**Supplied data**

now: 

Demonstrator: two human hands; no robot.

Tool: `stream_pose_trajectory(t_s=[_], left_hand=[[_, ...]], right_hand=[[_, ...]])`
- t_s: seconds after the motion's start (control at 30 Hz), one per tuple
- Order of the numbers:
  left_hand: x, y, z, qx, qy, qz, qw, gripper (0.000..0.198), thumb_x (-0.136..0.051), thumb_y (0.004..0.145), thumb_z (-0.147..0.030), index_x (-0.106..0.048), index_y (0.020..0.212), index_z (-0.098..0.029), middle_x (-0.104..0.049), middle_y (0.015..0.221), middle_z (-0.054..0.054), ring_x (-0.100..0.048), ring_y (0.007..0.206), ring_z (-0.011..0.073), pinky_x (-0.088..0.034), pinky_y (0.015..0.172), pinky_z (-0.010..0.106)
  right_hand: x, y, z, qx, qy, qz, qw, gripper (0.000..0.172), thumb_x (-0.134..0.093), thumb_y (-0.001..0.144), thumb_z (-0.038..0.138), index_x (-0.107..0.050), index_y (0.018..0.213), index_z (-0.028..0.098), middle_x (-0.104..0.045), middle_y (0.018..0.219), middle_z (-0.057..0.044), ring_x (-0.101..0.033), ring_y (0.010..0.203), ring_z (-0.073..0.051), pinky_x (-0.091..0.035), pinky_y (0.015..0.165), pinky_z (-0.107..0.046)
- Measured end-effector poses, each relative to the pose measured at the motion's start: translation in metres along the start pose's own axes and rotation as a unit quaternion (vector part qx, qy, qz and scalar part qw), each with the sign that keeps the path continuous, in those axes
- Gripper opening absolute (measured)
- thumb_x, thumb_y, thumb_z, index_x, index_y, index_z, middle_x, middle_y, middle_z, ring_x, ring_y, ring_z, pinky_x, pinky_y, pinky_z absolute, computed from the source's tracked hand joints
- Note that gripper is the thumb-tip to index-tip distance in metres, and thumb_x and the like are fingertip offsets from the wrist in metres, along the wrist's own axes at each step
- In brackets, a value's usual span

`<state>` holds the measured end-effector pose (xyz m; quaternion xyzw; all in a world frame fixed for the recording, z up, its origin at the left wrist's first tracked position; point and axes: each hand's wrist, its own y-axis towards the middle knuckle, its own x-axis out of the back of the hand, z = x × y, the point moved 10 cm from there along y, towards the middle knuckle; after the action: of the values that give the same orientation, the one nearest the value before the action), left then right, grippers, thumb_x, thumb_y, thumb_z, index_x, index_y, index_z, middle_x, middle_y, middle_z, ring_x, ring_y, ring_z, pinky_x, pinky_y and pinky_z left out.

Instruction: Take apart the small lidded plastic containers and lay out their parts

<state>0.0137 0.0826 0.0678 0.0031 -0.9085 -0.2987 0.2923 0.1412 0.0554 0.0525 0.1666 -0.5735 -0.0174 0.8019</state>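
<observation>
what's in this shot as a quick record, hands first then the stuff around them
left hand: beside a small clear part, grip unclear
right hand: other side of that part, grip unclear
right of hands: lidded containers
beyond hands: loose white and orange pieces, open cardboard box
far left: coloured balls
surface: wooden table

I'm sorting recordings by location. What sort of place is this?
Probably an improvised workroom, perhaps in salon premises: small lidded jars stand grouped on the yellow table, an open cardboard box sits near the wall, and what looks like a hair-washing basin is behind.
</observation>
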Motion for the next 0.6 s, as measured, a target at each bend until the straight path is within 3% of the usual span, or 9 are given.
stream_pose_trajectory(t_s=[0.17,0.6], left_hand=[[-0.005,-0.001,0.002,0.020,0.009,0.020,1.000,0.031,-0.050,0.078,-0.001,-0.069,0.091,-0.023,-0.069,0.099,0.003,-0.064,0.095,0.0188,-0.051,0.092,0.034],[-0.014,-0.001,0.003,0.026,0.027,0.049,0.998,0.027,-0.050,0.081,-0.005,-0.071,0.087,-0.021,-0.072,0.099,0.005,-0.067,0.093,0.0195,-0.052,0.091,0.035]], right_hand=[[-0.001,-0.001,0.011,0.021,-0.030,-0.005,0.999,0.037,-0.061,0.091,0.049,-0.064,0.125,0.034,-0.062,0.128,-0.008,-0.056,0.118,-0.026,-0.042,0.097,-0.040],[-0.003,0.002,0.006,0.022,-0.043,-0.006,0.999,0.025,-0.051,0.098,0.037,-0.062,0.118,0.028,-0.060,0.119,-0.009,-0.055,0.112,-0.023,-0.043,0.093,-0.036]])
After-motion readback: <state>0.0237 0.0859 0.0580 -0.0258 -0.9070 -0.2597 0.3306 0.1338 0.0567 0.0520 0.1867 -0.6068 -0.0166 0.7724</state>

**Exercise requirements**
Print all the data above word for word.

**Answer to this exercise**
now: 

Demonstrator: two human hands; no robot.

Tool: `stream_pose_trajectory(t_s=[_], left_hand=[[_, ...]], right_hand=[[_, ...]])`
- t_s: seconds after the motion's start (control at 30 Hz), one per tuple
- Order of the numbers:
  left_hand: x, y, z, qx, qy, qz, qw, gripper (0.000..0.198), thumb_x (-0.136..0.051), thumb_y (0.004..0.145), thumb_z (-0.147..0.030), index_x (-0.106..0.048), index_y (0.020..0.212), index_z (-0.098..0.029), middle_x (-0.104..0.049), middle_y (0.015..0.221), middle_z (-0.054..0.054), ring_x (-0.100..0.048), ring_y (0.007..0.206), ring_z (-0.011..0.073), pinky_x (-0.088..0.034), pinky_y (0.015..0.172), pinky_z (-0.010..0.106)
  right_hand: x, y, z, qx, qy, qz, qw, gripper (0.000..0.172), thumb_x (-0.134..0.093), thumb_y (-0.001..0.144), thumb_z (-0.038..0.138), index_x (-0.107..0.050), index_y (0.018..0.213), index_z (-0.028..0.098), middle_x (-0.104..0.045), middle_y (0.018..0.219), middle_z (-0.057..0.044), ring_x (-0.101..0.033), ring_y (0.010..0.203), ring_z (-0.073..0.051), pinky_x (-0.091..0.035), pinky_y (0.015..0.165), pinky_z (-0.107..0.046)
- Measured end-effector poses, each relative to the pose measured at the motion's start: translation in metres along the start pose's own axes and rotation as a unit quaternion (vector part qx, qy, qz and scalar part qw), each with the sign that keeps the path continuous, in those axes
- Gripper opening absolute (measured)
- thumb_x, thumb_y, thumb_z, index_x, index_y, index_z, middle_x, middle_y, middle_z, ring_x, ring_y, ring_z, pinky_x, pinky_y, pinky_z absolute, computed from the source's tracked hand joints
- Note that gripper is the thumb-tip to index-tip distance in metres, and thumb_x and the like are fingertip offsets from the wrist in metres, along the wrist's own axes at each step
- In brackets, a value's usual span

`<state>` holds the measured end-effector pose (xyz m; quaternion xyzw; all in a world frame fixed for the recording, z up, its origin at the left wrist's first tracked position; point and axes: each hand's wrist, its own y-axis towards the middle knuckle, its own x-axis out of the back of the hand, z = x × y, the point moved 10 cm from there along y, towards the middle knuckle; after the action: of the values that give the same orientation, the one nearest the value before the action), left then right, grippers, thumb_x, thumb_y, thumb_z, index_x, index_y, index_z, middle_x, middle_y, middle_z, ring_x, ring_y, ring_z, pinky_x, pinky_y and pinky_z left out.

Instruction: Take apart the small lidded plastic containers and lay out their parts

<state>0.0137 0.0826 0.0678 0.0031 -0.9085 -0.2987 0.2923 0.1412 0.0554 0.0525 0.1666 -0.5735 -0.0174 0.8019</state>
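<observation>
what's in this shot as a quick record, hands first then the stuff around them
left hand: beside a small clear part, grip unclear
right hand: other side of that part, grip unclear
right of hands: lidded containers
beyond hands: loose white and orange pieces, open cardboard box
far left: coloured balls
surface: wooden table

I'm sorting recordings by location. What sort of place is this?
Probably an improvised workroom, perhaps in salon premises: small lidded jars stand grouped on the yellow table, an open cardboard box sits near the wall, and what looks like a hair-washing basin is behind.
</observation>
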Motion for the next 0.6 s, as measured, a target at each bend until the straight path is within 3% of the usual span, or 9 are given.
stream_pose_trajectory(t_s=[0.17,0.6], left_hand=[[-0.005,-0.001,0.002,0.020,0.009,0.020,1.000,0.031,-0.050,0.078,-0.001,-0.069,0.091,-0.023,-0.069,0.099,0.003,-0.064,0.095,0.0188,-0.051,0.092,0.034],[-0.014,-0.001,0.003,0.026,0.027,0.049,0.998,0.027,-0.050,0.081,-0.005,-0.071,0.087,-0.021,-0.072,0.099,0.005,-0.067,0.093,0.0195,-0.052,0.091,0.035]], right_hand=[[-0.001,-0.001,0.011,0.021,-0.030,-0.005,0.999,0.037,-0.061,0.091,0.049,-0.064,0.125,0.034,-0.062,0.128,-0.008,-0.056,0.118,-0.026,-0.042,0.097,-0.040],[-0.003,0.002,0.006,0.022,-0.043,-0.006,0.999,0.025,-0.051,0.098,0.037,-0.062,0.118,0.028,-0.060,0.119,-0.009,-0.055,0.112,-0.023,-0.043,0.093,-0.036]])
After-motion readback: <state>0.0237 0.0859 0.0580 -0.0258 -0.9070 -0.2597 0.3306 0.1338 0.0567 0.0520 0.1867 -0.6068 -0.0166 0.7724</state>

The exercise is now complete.